A missão da ONU que investiga as violações dos direitos humanos na Ucrânia descobriu que tanto os lados russo como ucraniano do conflito abusaram dos prisioneiros sob a sua custódia, apesar de uma proibição «absoluta» de tortura ou maus-tratos aos detidos, independentemente da existência de um conflito armado.
O chefe dos investigadores, Matilda Bogner, fez um balanço após entrevistar 175 prisioneiros detidos pelas autoridades ucranianas e 159 prisioneiros detidos pelo lado russo. Neste último caso, as entrevistas foram realizadas após a sua libertação, pois apenas Kiev garantiu o «acesso confidencial» exigido pelos peritos.
No caso dos prisioneiros detidos pelos russos, a ONU observou espancamentos, roubo de objectos pessoais e transferências em veículos superlotados sem acesso a casas de banho nos primeiros momentos após a sua detenção. Os procedimentos de admissão nos centros onde são mantidos são igualmente abusivos, na medida em que pelo menos um dos prisioneiros morreu no processo.
«A grande maioria das pessoas que entrevistamos disse-nos que foram torturadas e maltratadas durante a sua prisão», explicou Bogner, que relata a pressão por informação ou simples humilhação. Na colónia prisional de Olenivka, na região de Donetsk, pelo menos oito pessoas terão morrido, de acordo com testemunhos.
Queimaduras, espancamentos, execuções simuladas e violência sexual estão entre uma lista de abusos sistemáticos, num contexto que já é «duro», uma vez que os prisioneiros são mantidos em celas superlotadas, com pouca higiene e graves carências de alimentos e água.
Uma das vítimas entrevistadas para este relatório disse à ONU como os milicianos pró-russos lhe deram choques eléctricos nos seus órgãos genitais e nariz. «Fizeram-no apenas por diversão, sem se interessarem pelas minhas respostas às suas perguntas», disse ele.

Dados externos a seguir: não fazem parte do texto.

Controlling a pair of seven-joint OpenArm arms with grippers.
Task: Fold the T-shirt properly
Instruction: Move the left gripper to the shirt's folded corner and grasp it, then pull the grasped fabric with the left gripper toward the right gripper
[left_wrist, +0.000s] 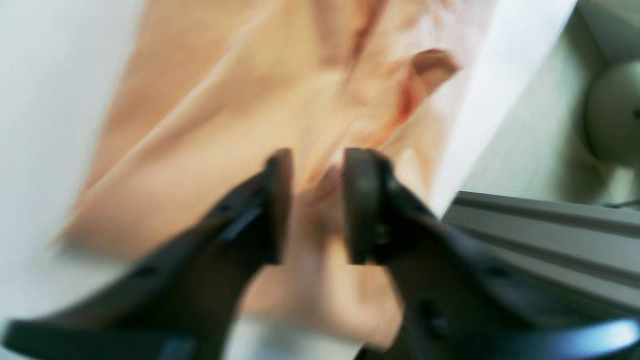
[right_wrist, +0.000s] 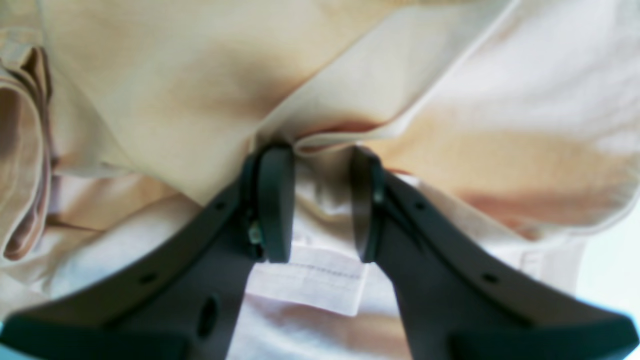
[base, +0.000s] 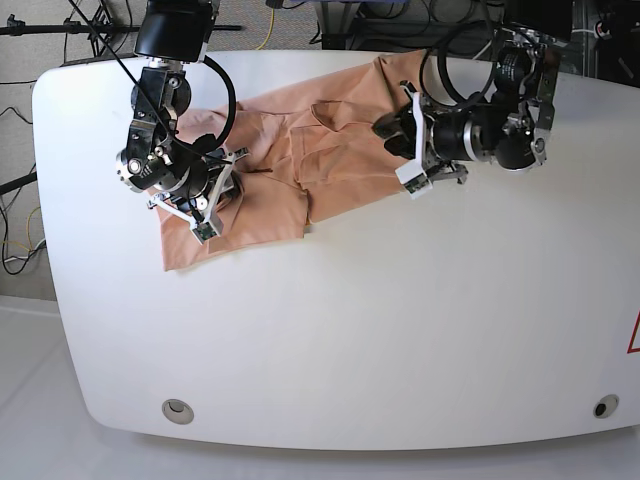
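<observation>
Big white table (base: 350, 330) with rounded corners, a mess of cables and stands along the far edge in the base view. The T-shirt (base: 330, 160) lies across the back part of the table, salmon-pink, stretched roughly from the lower left toward the upper right of that view, wrinkled and partly doubled over in the middle.

The right gripper (right_wrist: 320, 200) sits over the shirt's left end as the base view shows it. Its wrist camera looks straight down the two dark fingers (right_wrist: 275, 205): they stand partway apart, and a ridge of cloth with a hem edge runs across just at the fingertips. Fabric fills the gap between them, but whether the tips are really pinching that fold or only resting against it can't be told from here. A stitched hem band shows lower down between the fingers.

The left gripper (left_wrist: 315, 200) is at the shirt's other end, near the far right edge of the table. That view is pretty blurry. Jaws are parted, with pink fabric behind and between them, and no clear pinch can be made out. A grey metal rail (left_wrist: 545, 235) runs past on the right.
</observation>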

Os abusos estendem-se também ao lado ucraniano, com «alegações credíveis» de execuções sumárias fora das operações de combate e «vários casos de tortura e maus-tratos», incluindo espancamentos, choques eléctricos e transferências igualmente «humilhantes», nas palavras do chefe destas investigações.
A ONU faz uma distinção entre os dois lados, uma vez que, para além do acesso dado aos investigadores, pôde também confirmar que foram abertos processos criminais na Ucrânia para examinar os alegados avisos de POW. «Esperamos progressos nestes casos», avisou Bogner.

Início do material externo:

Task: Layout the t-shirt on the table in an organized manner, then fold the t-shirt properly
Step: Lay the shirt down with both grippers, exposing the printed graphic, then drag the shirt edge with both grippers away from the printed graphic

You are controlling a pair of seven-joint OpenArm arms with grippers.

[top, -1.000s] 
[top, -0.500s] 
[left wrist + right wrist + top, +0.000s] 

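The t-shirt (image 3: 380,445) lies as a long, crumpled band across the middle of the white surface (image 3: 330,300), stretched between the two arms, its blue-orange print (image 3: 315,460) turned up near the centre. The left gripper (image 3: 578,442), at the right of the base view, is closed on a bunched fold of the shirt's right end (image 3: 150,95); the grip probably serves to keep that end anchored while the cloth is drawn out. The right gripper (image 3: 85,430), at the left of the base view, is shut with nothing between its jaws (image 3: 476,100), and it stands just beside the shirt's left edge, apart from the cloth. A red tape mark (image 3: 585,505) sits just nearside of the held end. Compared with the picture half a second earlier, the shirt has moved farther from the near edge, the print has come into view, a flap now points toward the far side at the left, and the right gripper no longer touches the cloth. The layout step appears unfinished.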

ACCOUNTABILIDADE Não surpreende que «a obrigação fundamental de um Estado seja tratar todos os prisioneiros de guerra de forma humana em todos os momentos, desde o momento da sua captura até à sua libertação e repatriamento», tal como exigido pelas Convenções de Genebra, das quais tanto a Rússia como a Ucrânia são signatárias.

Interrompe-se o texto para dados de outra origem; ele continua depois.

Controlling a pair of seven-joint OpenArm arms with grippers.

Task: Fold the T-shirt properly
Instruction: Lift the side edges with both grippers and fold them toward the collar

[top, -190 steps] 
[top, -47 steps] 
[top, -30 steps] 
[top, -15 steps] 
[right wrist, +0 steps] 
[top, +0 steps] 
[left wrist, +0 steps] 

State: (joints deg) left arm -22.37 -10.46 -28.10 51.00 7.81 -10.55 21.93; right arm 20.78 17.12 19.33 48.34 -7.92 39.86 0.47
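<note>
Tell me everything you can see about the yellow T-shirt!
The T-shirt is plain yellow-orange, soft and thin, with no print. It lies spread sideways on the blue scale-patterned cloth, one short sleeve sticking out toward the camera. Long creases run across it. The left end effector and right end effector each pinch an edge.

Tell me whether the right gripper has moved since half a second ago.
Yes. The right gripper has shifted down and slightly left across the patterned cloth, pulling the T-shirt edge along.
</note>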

Bogner salientou também que «a prevenção da tortura implica assegurar que os monitores independentes tenham acesso aos detidos» e defendeu a garantia de responsabilização em qualquer contexto, incluindo a guerra, pois «é fundamental para dissuadir e prevenir novas violações». «Ambos os lados devem fazê-lo de uma forma justa, rápida e imparcial», sublinhou.